Directions ▸ Your task is to transcribe all of the data below exactly, omitting the images.

Dataset extract ▸
------------

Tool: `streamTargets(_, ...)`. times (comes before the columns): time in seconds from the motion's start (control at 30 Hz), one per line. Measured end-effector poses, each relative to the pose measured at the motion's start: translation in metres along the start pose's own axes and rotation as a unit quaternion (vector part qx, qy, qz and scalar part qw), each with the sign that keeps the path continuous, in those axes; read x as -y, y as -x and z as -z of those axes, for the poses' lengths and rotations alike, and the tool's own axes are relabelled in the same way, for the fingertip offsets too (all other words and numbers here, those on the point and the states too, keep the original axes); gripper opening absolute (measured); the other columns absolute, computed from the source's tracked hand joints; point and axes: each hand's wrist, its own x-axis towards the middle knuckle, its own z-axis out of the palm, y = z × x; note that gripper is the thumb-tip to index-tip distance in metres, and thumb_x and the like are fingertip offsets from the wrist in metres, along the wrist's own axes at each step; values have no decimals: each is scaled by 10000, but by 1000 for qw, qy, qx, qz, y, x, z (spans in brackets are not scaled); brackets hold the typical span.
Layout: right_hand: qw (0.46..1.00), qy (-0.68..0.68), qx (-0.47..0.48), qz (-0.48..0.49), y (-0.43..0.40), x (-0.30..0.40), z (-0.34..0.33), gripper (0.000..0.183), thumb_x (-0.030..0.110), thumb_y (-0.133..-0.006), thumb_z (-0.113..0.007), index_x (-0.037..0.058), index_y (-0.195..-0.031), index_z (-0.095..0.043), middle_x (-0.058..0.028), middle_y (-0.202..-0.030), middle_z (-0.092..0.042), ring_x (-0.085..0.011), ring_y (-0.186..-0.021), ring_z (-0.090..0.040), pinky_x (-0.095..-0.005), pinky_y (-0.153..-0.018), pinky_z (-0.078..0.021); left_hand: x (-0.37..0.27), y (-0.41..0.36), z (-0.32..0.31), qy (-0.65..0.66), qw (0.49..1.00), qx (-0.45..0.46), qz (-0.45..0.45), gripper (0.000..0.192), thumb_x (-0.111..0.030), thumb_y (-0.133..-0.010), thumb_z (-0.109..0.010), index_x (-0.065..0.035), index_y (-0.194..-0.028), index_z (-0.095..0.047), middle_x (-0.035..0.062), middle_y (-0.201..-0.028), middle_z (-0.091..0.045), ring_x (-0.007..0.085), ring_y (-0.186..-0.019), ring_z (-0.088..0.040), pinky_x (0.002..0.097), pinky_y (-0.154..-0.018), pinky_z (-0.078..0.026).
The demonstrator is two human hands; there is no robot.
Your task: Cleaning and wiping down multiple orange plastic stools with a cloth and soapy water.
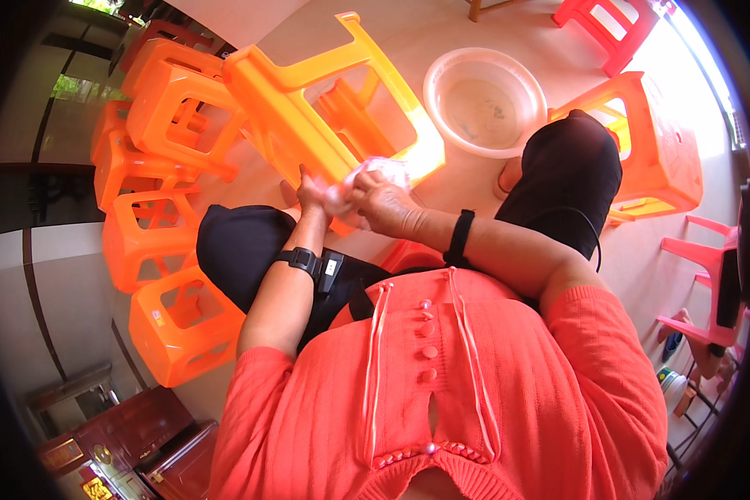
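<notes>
A tilted orange plastic stool lies before me, its legs pointing up and to the right. At its near edge my left hand rests, thumb up, partly hidden by a blurred pink-and-white cloth. My right hand grips this cloth against the stool's near end, fingers bent. Whether my left hand holds the stool, the cloth or both cannot be told. Beyond my right knee stands a round pale plastic basin with some liquid in it.
Several orange stools stand along the left side. Another orange stool is right of my right knee, a red stool farther off. Pink plastic chairs and part of a seated person are at the right edge. Dark red wooden furniture is lower left.
</notes>
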Motion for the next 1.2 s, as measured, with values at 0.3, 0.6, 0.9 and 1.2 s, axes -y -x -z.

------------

Exercise output ▸
Tool: `streamTargets(_, ...)`. times (comes before the columns): time in seconds from the motion's start (control at 30 Hz), one per line. Measured end-effector poses, each relative to the pose measured at the motion's start: translation in metres along the start pose's own axes and rotation as a unit quaternion (vector part qx, qy, qz and scalar part qw), each with the sign that keeps the path continuous, in those axes; read x as -y, y as -x and z as -z of those axes, for the poses' lengths and rotations alike, and the tool's own axes are relabelled in the same way, for the fingertip offsets too (all other words and numbers here, those on the point and the states too, keep the original axes); gripper opening absolute (measured); the other columns absolute, computed from the source's tracked hand joints; point and axes: each hand's wrist, its own x-axis towards the middle knuckle, its own z-axis out of the palm, y = z × x; note that gripper is the thumb-tip to index-tip distance in metres, and thumb_x and the like are fingertip offsets from the wrist in metres, along the wrist's own axes at each step; values have no decimals: each is scaled by 10000, but by 1000 for qw, qy, qx, qz, y, x, z (spans in brackets are not scaled); brackets hold the typical span.
Layout: right_hand: qw (0.46..1.00), qy (-0.68..0.68), qx (-0.47..0.48), qz (-0.48..0.49), y (-0.43..0.40), x (-0.30..0.40), z (-0.34..0.33), gripper (0.000..0.183), thumb_x (-0.030..0.110), thumb_y (-0.133..-0.006), thumb_z (-0.113..0.007), index_x (-0.037..0.058), index_y (-0.195..-0.031), index_z (-0.095..0.043), middle_x (-0.058..0.028), middle_y (-0.202..-0.030), middle_z (-0.092..0.042), ring_x (-0.085..0.011), ring_y (-0.186..-0.021), ring_z (-0.090..0.040), pinky_x (-0.095..-0.005), pinky_y (-0.153..-0.018), pinky_z (-0.078..0.021); left_hand: x (-0.37..0.27), y (-0.41..0.36), z (-0.32..0.31), qy (-0.65..0.66), qw (0.49..1.00), qx (-0.45..0.46), qz (-0.45..0.45), gripper (0.000..0.192), thumb_x (-0.111..0.030), thumb_y (-0.133..-0.010), thumb_z (-0.109..0.010), index_x (-0.065..0.035), index_y (-0.194..-0.028), index_z (-0.095..0.047), middle_x (-0.035..0.062), middle_y (-0.201..-0.028), middle_z (-0.091..0.045), ring_x (-0.007..0.085), ring_y (-0.186..-0.019), ring_z (-0.088..0.040), pinky_x (0.002..0.097), pinky_y (-0.154..-0.018), pinky_z (-0.078..0.026).
The demonstrator is two human hands; there is no robot.
Your task: Cleaning and wiping down multiple orange plastic stools with a cloth and soapy water.
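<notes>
A tilted orange plastic stool lies before me, its legs pointing up and to the right. At its near edge my left hand rests, thumb up, partly hidden by a blurred pink-and-white cloth. My right hand grips this cloth against the stool's near end, fingers bent. Whether my left hand holds the stool, the cloth or both cannot be told. Beyond my right knee stands a round pale plastic basin with some liquid in it.
Several orange stools stand along the left side. Another orange stool is right of my right knee, a red stool farther off. Pink plastic chairs and part of a seated person are at the right edge. Dark red wooden furniture is lower left.
</notes>
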Motion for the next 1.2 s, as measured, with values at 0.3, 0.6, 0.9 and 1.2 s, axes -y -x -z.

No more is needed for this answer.